## Exercise objective
Every entry must be copied word for word.

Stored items
● ● ● ●

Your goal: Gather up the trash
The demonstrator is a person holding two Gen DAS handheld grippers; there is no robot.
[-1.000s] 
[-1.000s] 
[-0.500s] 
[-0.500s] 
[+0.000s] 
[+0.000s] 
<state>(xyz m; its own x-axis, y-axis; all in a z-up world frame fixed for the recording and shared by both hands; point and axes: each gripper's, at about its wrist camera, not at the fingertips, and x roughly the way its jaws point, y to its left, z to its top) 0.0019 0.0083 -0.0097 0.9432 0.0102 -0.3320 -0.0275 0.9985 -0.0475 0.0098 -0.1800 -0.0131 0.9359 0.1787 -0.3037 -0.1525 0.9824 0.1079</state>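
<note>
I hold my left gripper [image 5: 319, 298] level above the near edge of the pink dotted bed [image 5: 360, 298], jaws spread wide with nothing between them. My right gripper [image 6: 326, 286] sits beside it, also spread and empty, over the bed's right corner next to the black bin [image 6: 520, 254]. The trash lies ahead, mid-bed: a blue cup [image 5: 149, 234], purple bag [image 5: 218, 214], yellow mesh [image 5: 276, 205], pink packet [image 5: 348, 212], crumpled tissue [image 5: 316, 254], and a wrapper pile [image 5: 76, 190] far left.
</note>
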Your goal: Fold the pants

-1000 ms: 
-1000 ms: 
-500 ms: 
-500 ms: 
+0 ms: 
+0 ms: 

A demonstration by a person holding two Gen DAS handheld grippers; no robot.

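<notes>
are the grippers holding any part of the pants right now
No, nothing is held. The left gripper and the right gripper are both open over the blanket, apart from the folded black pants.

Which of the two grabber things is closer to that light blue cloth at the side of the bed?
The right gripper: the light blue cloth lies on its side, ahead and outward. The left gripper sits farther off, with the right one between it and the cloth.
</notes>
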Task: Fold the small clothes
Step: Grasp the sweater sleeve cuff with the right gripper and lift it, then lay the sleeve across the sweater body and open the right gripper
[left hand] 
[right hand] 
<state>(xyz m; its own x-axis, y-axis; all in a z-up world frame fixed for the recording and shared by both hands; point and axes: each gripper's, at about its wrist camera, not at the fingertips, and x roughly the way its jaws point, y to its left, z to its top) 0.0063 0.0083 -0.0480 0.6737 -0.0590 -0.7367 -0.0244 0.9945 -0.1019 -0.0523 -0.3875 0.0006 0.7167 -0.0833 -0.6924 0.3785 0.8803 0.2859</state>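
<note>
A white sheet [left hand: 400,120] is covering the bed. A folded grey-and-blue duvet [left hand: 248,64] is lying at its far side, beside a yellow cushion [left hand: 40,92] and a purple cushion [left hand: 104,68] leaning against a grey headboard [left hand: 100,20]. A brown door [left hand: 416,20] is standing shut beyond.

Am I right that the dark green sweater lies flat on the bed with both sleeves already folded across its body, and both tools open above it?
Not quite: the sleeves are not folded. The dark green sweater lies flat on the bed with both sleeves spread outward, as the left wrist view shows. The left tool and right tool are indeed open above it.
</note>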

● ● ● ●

## Solution to the exercise
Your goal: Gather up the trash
The demonstrator is a person holding two Gen DAS handheld grippers; there is no robot.
[-1.000s] 
[-1.000s] 
[-0.500s] 
[-0.500s] 
[+0.000s] 
[+0.000s] 
<state>(xyz m; its own x-axis, y-axis; all in a z-up world frame fixed for the recording and shared by both hands; point and axes: each gripper's, at about its wrist camera, not at the fingertips, and x roughly the way its jaws point, y to its left, z to its top) 0.0019 0.0083 -0.0097 0.9432 0.0102 -0.3320 -0.0275 0.9985 -0.0475 0.0098 -0.1800 -0.0131 0.9359 0.1787 -0.3037 -0.1525 0.9824 0.1079</state>
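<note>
I hold my left gripper [image 5: 319, 298] level above the near edge of the pink dotted bed [image 5: 360, 298], jaws spread wide with nothing between them. My right gripper [image 6: 326, 286] sits beside it, also spread and empty, over the bed's right corner next to the black bin [image 6: 520, 254]. The trash lies ahead, mid-bed: a blue cup [image 5: 149, 234], purple bag [image 5: 218, 214], yellow mesh [image 5: 276, 205], pink packet [image 5: 348, 212], crumpled tissue [image 5: 316, 254], and a wrapper pile [image 5: 76, 190] far left.
</note>
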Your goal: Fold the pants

-1000 ms: 
-1000 ms: 
-500 ms: 
-500 ms: 
+0 ms: 
+0 ms: 

A demonstration by a person holding two Gen DAS handheld grippers; no robot.

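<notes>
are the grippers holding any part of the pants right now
No, nothing is held. The left gripper and the right gripper are both open over the blanket, apart from the folded black pants.

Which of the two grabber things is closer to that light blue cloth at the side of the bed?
The right gripper: the light blue cloth lies on its side, ahead and outward. The left gripper sits farther off, with the right one between it and the cloth.
</notes>
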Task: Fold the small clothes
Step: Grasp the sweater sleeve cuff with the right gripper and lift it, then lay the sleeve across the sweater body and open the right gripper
[left hand] 
[right hand] 
<state>(xyz m; its own x-axis, y-axis; all in a z-up world frame fixed for the recording and shared by both hands; point and axes: each gripper's, at about its wrist camera, not at the fingertips, and x roughly the way its jaws point, y to its left, z to its top) 0.0063 0.0083 -0.0480 0.6737 -0.0590 -0.7367 -0.0244 0.9945 -0.1019 -0.0523 -0.3875 0.0006 0.7167 -0.0833 -0.6924 0.3785 0.8803 0.2859</state>
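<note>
A white sheet [left hand: 400,120] is covering the bed. A folded grey-and-blue duvet [left hand: 248,64] is lying at its far side, beside a yellow cushion [left hand: 40,92] and a purple cushion [left hand: 104,68] leaning against a grey headboard [left hand: 100,20]. A brown door [left hand: 416,20] is standing shut beyond.

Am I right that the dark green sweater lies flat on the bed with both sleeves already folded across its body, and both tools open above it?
Not quite: the sleeves are not folded. The dark green sweater lies flat on the bed with both sleeves spread outward, as the left wrist view shows. The left tool and right tool are indeed open above it.
</note>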

What precedes this is the full answer.